Hospital-acquired infections are fuelling antimicrobial resistance
SHOBHA SHUKLA - CNS
When we go to seek healthcare in hospitals or other healthcare settings, getting infected with hospital-acquired infections instead, is not part of the deal. "Why are hospital-acquired infections so acceptable?" rightly questions Dr Nour Shamas, a Lebanese infectious disease clinical pharmacist, who is also part of the World Health Organization (WHO) Task Force of Antimicrobial Resistance (AMR) Survivors.
The issue of AMR got personal for her when her mother developed a hospital-acquired urinary tract infection caused by a drug-resistant microbe in 2018 - and continues to battle antimicrobial resistance even today. Even before this happened, Dr Nour Shamas has led antimicrobial stewardship programmes and knows how to dispense drugs to treat infections, keeping in mind the threat of AMR.
Her mother had gone to the hospital for a spinal column surgery in 2018 - not to get infected with hospital-acquired infection in return. Getting a drug-resistant infection while in hospital was the beginning of a series of hospitalisations and treatment failures that were complicated by the fragile healthcare system in Lebanon- a country beset with economic challenges, and conflict. Nour felt helpless about her mothers' situation.

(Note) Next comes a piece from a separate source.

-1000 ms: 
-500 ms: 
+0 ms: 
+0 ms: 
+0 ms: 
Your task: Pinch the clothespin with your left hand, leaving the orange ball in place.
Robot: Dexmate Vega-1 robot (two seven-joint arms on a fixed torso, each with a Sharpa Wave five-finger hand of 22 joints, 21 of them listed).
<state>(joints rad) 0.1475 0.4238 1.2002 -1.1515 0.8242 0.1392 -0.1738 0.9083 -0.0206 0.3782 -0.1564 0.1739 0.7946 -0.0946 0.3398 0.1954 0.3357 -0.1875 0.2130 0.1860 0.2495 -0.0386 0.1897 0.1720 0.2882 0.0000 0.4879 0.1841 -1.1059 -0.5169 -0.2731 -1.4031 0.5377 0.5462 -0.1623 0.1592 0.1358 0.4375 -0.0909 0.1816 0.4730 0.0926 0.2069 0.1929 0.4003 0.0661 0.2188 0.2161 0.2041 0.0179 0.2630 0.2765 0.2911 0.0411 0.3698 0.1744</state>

This feeling of helplessness inspired her to champion the cause of AMR in the Middle East and now globally.
"I am a carer of an AMR Survivor (my mother)"
"I am from Lebanon where the economic situation is generally tough. In addition to that, healthcare infrastructure is severely compromised. In 2018 when I was in the USA at an infectious disease conference, I got a call that my mother had to undergo an emergency spine surgery. It was scary. We had to spend a lot of money as healthcare is out of pocket back home. A couple of months later, she started complaining of back pain. For a very long time it was thought to be back or age-related. But her back pain actually turned out to be a urinary tract infection that had affected her kidneys," said Nour.
Things became even more serious when Nour and family learnt that her mother had sepsis as a drug-resistant strain of bacteria had gotten into her blood stream. "This could be just any other story, because all of us are at risk of going through antimicrobial resistance (AMR). But it is also important to understand that it was the failure of the healthcare system which impacted our ability to take care of my mother because we could have afforded it if the standard service was available," said Nour.